If the gas is hot, then the atom will likely be in an excited state.

[geometer]

The temperature of a substance is related to the motion of the atom as a whole, and does not effect the energy levels of the electrons in the substance. The electron energy levels in an atom have a lowest energy state, known as the ground state, and lowering the temperature would not lower the energy level associated with the ground state.

[Roy_06]

Ok if a raindrop had greater temperature than another raindrop would the electrons of the first, on average, be farther from the nucleus than the electrons of the second?

[Gonzolo]

Ok if a raindrop had greater temperature than another raindrop would the electrons of the first, on average, be farther from the nucleus than the electrons of the second?

It is quite general that an increase in temperature causes an increase in volume (metals, crystals, gases etc.). It is clear that the interatomic distances increase in these cases. For metals and crystals, it follows that electron distribution will be adjusted.

[geometer]

It is quite general that an increase in temperature causes an increase in volume (metals, crystals, gases etc.). It is clear that the interatomic distances increase in these cases. For metals and crystals, it follows that electron distribution will be adjusted.
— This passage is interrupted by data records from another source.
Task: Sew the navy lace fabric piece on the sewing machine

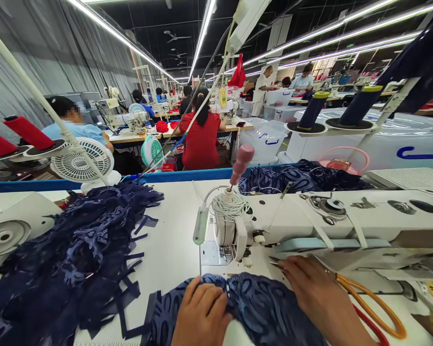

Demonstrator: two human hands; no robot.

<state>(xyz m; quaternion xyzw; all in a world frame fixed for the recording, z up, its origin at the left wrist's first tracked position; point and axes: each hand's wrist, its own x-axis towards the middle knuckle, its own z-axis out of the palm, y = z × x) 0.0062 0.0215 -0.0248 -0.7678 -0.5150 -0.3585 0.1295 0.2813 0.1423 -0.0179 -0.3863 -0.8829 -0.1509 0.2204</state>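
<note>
My left hand is closed in a pinch on a piece of dark blue lace fabric at the table's near edge. My right hand lies on the same fabric, gripping orange-handled scissors whose blades point left toward the needle area. Just beyond the fabric stands the white sewing machine, its head and presser foot above the metal plate.
A large heap of dark blue lace pieces covers the table's left side; more lies behind the machine. A small white fan and thread cones stand at left. Other workers sit at benches ahead. White plastic bins stand at right.
</note>
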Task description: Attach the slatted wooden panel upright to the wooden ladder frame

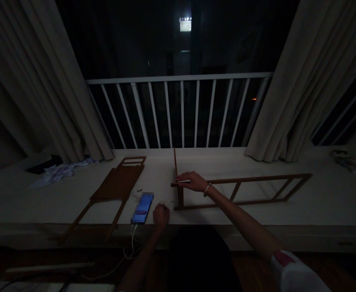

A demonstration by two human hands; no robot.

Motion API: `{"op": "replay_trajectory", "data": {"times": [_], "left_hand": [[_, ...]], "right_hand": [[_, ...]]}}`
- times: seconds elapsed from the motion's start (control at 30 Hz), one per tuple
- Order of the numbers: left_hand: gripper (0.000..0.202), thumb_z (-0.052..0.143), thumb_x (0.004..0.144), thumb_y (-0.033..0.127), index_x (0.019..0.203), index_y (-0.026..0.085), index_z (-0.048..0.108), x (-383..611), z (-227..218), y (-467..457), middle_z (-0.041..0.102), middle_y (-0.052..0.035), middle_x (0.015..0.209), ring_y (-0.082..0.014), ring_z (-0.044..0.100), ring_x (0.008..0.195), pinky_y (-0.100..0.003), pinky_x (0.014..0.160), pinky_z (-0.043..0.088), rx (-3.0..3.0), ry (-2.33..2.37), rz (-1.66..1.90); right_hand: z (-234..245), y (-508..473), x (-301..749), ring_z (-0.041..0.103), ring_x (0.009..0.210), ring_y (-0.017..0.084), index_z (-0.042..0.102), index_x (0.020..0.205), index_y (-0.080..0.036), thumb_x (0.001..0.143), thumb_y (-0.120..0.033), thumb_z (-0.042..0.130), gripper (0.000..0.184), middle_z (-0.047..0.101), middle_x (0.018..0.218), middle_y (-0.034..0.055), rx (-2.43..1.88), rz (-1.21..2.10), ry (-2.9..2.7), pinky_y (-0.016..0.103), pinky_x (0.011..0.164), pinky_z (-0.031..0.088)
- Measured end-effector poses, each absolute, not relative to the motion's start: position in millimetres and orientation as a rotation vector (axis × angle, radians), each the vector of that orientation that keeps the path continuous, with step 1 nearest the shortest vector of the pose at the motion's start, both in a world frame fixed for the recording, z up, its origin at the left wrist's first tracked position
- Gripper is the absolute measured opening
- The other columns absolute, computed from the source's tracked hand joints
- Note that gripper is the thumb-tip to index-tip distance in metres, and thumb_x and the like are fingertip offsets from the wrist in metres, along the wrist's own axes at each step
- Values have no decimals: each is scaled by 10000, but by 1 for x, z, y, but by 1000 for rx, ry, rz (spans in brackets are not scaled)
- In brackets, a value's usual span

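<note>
My right hand grips the near-left corner of a brown wooden frame, which lies on the white ledge with crossbars between its two long rails. From that corner a thin wooden bar runs away toward the railing. Just left of the frame, my left hand is closed on a thin bent metal rod that looks like an Allen key. Its fingers are partly lost in the dark. Beside this hand lies a lit phone, with a white cable hanging from the ledge below it.
Another wooden frame with a solid panel lies to the left, its legs reaching past the ledge's front edge. Small pieces rest above the phone. Crumpled cloth is farther left. A white railing and curtains stand behind.
</note>
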State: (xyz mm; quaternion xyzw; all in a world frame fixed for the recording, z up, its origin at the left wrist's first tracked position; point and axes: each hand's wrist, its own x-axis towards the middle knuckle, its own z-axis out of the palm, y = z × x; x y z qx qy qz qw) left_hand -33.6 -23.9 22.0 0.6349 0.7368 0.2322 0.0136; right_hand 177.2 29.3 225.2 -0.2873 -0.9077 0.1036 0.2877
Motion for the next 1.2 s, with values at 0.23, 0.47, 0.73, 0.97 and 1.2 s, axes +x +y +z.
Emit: {"op": "replay_trajectory", "data": {"times": [0.23,0.47,0.73,0.97,1.2], "left_hand": [[220,434,741,220,903,149,565,-29,22,-30,545,-103,935,-227,490,925,-326,745,339,1944,2350,791],[346,461,706,170,1051,170,488,-4,22,-31,492,-99,1078,-216,436,1044,-361,876,310,2106,1932,934],[303,503,715,213,1016,178,487,16,13,-13,569,-71,974,-190,524,935,-327,836,367,1925,1677,1005],[128,459,738,203,854,190,511,3,8,-15,561,-37,870,-155,527,843,-291,770,394,2009,1604,979],[241,486,696,138,925,189,543,0,5,-7,559,-52,948,-172,510,918,-319,828,380,2111,1565,932]], "right_hand": [[226,27,178,556,962,152,584,1033,-307,752,-397,543,298,594,1082,-25,-808,306,-2427,308,854,411],[223,29,180,544,981,154,565,1058,-322,762,-385,534,304,575,1112,-42,-838,315,-2438,302,854,413],[224,25,183,549,978,159,556,1066,-339,761,-411,522,315,565,1124,-54,-885,336,-2419,288,826,427],[223,23,182,503,1027,154,556,1055,-299,756,-383,539,311,566,1123,-20,-853,268,-2400,311,862,406],[222,24,184,485,1045,160,529,1072,-271,726,-373,577,364,532,1163,5,-818,251,-2428,316,871,398]]}}
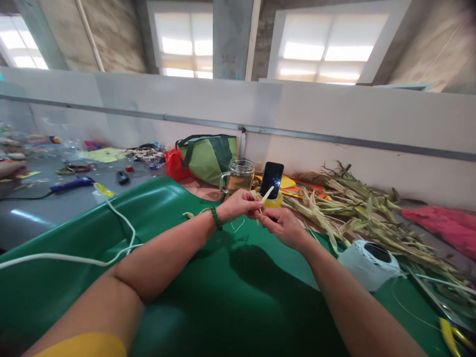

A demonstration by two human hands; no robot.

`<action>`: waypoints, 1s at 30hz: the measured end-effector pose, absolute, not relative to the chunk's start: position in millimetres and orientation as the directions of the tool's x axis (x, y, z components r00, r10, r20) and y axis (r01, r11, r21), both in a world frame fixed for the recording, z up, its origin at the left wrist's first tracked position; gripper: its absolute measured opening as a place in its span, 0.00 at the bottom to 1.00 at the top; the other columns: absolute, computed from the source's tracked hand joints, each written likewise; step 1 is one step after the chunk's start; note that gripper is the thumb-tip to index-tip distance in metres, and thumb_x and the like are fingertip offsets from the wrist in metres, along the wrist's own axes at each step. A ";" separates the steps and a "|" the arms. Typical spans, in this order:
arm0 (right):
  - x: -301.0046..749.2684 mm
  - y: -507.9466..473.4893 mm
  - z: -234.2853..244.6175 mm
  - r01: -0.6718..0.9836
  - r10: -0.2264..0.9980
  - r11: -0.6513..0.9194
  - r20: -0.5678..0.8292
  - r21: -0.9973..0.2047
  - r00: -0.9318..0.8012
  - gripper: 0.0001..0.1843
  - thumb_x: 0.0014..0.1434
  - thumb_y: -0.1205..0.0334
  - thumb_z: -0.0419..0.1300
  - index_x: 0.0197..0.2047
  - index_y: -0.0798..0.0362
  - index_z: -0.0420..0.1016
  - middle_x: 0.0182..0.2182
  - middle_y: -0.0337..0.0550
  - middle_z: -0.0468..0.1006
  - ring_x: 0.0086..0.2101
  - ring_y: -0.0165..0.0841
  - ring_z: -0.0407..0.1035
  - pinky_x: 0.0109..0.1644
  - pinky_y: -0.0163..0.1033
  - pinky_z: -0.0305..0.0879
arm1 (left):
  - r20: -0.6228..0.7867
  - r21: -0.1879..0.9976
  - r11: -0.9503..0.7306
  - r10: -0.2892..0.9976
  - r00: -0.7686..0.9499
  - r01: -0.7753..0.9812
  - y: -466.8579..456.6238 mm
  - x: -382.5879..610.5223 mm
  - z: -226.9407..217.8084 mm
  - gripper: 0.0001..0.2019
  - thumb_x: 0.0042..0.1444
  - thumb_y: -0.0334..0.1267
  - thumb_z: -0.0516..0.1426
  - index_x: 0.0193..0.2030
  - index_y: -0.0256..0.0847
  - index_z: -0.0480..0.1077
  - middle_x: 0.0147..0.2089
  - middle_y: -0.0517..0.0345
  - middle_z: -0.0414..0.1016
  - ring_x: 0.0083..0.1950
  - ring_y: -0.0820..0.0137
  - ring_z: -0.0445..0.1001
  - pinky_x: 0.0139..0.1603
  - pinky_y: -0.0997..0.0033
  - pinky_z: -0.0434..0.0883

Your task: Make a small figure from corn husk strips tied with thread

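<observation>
My left hand [241, 204], with a green bead bracelet at the wrist, pinches a pale strip of corn husk [267, 194] above the green mat. My right hand [283, 225] meets it from the right, its fingertips closed on the lower end of the same husk strip. The fingers of both hands nearly touch and hide part of the husk. Just behind them a phone [272, 178] leans upright in a yellow tape roll [274, 202]. A glass mug [240, 174] of amber liquid stands behind my left hand.
Dried corn husks [357, 208] are heaped at the right, beside a white roll of string [368, 265] and yellow-handled scissors [449, 337]. A green bag [208, 156] stands at the back. A white cable [92, 259] crosses the green mat [178, 317]; a blue glue gun [72, 184] lies left.
</observation>
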State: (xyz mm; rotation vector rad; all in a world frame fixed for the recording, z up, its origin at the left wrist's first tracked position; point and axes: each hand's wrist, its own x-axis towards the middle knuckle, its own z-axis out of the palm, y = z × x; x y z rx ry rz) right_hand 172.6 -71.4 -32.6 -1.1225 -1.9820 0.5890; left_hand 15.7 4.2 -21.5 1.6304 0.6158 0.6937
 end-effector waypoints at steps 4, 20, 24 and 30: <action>181.4 -68.7 -30.2 0.481 0.892 0.436 0.294 -0.761 -0.343 0.20 0.56 0.48 0.52 0.21 0.53 0.64 0.17 0.36 0.64 0.19 0.26 0.57 0.23 0.33 0.53 | 0.027 0.997 -0.067 0.698 0.716 0.027 5.2 10.2 -13.5 0.25 0.48 0.59 0.59 0.29 0.32 0.71 0.22 0.54 0.75 0.23 0.73 0.72 0.29 0.74 0.68; 183.6 -63.9 -33.8 0.517 0.854 0.518 0.377 -0.682 -0.358 0.24 0.55 0.47 0.52 0.16 0.53 0.56 0.15 0.32 0.50 0.19 0.24 0.46 0.23 0.34 0.43 | -0.012 0.959 -0.229 0.553 0.833 0.166 8.5 4.8 -13.4 0.22 0.40 0.53 0.66 0.28 0.32 0.72 0.20 0.55 0.75 0.22 0.74 0.73 0.27 0.76 0.68; 195.0 -55.4 -34.5 0.463 0.933 0.359 0.299 -0.810 -0.200 0.28 0.50 0.38 0.57 0.17 0.54 0.62 0.14 0.34 0.58 0.18 0.24 0.51 0.22 0.33 0.47 | -0.019 0.995 -0.065 0.646 0.763 0.080 11.3 6.9 -15.4 0.23 0.38 0.52 0.68 0.31 0.33 0.71 0.27 0.52 0.78 0.28 0.71 0.76 0.31 0.75 0.69; 185.3 -43.8 -49.7 0.224 0.987 0.116 0.088 -0.968 -0.131 0.31 0.44 0.32 0.60 0.30 0.55 0.75 0.26 0.45 0.76 0.25 0.30 0.69 0.31 0.37 0.67 | 0.157 0.971 -0.002 0.763 0.627 -0.239 7.3 18.7 -24.1 0.24 0.35 0.45 0.70 0.33 0.34 0.66 0.30 0.56 0.77 0.31 0.74 0.75 0.33 0.76 0.67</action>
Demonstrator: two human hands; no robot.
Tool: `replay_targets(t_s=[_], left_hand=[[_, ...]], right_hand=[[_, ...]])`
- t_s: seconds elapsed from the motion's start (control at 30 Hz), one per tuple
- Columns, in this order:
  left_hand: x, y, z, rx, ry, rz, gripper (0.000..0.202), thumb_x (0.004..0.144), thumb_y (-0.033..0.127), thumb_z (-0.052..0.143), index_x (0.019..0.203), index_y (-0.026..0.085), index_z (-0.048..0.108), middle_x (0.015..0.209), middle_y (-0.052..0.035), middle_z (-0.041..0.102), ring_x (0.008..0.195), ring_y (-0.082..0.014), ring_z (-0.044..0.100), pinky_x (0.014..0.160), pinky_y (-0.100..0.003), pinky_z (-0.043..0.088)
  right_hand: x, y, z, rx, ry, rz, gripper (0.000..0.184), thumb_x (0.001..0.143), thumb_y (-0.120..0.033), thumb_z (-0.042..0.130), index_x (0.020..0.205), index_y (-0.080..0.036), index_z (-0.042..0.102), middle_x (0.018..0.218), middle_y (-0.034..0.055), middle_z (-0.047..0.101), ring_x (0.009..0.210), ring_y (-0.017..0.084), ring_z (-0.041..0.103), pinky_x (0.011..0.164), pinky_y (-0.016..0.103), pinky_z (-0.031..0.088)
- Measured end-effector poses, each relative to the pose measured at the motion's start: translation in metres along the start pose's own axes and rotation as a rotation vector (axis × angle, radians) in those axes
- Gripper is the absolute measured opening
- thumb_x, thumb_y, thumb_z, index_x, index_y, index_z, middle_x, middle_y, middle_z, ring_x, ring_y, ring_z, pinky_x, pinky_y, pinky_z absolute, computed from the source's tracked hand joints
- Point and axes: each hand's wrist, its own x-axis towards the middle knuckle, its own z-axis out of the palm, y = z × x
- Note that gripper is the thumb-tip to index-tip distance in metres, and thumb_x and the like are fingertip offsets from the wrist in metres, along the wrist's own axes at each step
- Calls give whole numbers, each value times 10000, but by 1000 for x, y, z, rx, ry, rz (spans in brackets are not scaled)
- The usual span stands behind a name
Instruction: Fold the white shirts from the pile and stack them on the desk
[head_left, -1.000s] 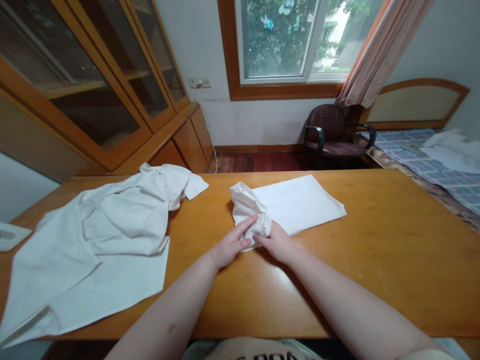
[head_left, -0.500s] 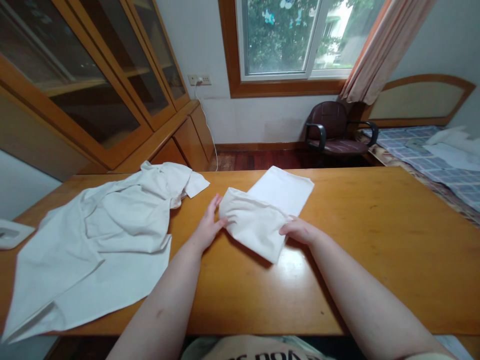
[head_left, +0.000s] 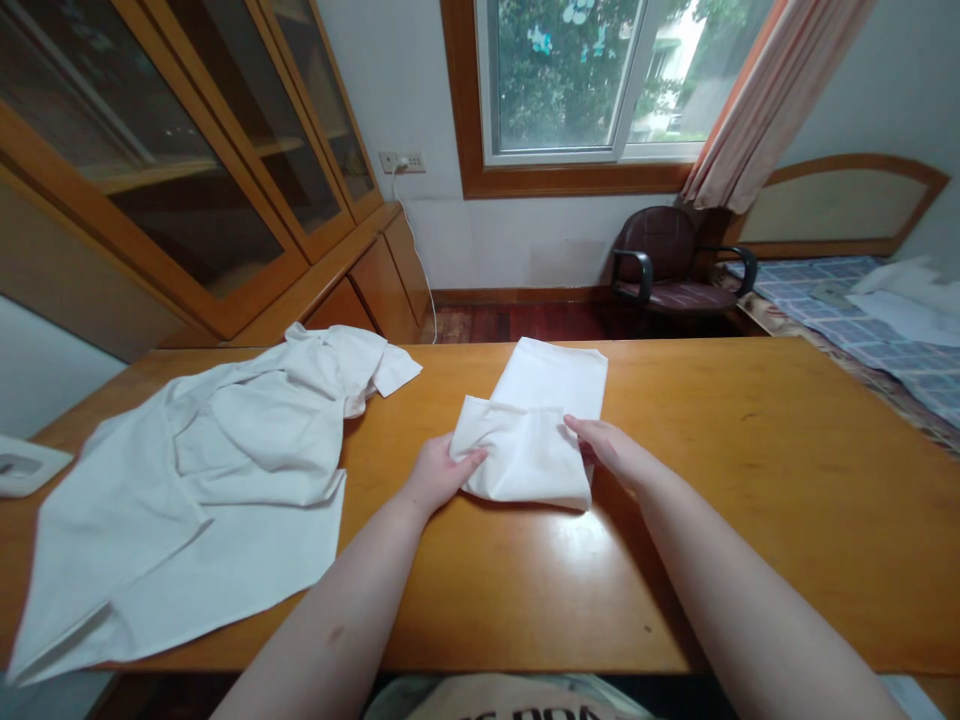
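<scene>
A white cloth (head_left: pixel 559 378), folded into a long strip, lies at the middle of the wooden table (head_left: pixel 750 500). Its near part is doubled back over the far part. My left hand (head_left: pixel 448 473) grips the fold's left side, thumb on top and fingers hidden beneath. On the opposite side, my right hand (head_left: pixel 604 447) pinches the upper right corner of the folded flap, its other fingers partly under the cloth. A larger white cloth (head_left: pixel 255 440) lies crumpled to the left of my left arm, touched by neither hand.
At the table's left edge sits a white plastic object (head_left: pixel 30 466). Beyond the table stand a glass-door cabinet (head_left: pixel 225 310), a dark red armchair (head_left: pixel 660 250) and a bed (head_left: pixel 832 285). A white cord (head_left: pixel 418 255) hangs from the wall socket.
The folded cloth has turned so it lies straighter, its far end shifting left. My left hand has come nearer and closed on its edge; my right hand has moved up slightly along the flap.
</scene>
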Motion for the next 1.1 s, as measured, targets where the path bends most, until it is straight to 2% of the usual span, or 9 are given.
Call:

It causes and increase in volume because the distance between atoms gets larger. The electron locations around the atoms don't change.

[Gonzolo]

The energy levels of a single Fe atom are not the same as as those of crystalline Fe. The energy levels of an atom depend on what potentials are nearby. If distances between atoms change, so will the local potential of an electron, thus so will its energy levels. Granted that it is not by much, and that it will mostly concern the outer electrons, less so the core electrons. For Fe, the outer electrons of a single atom become free in the crystalline case.

[spacetime]

The functions of state like temperature, pressure and prperties like color, odour etc. are defined only for macrostates. You can't talk of the temperature of a hydrogen atom.

Temperature is a measure of macroscopic avg. of the K.E. of all such particles like molecules and atoms.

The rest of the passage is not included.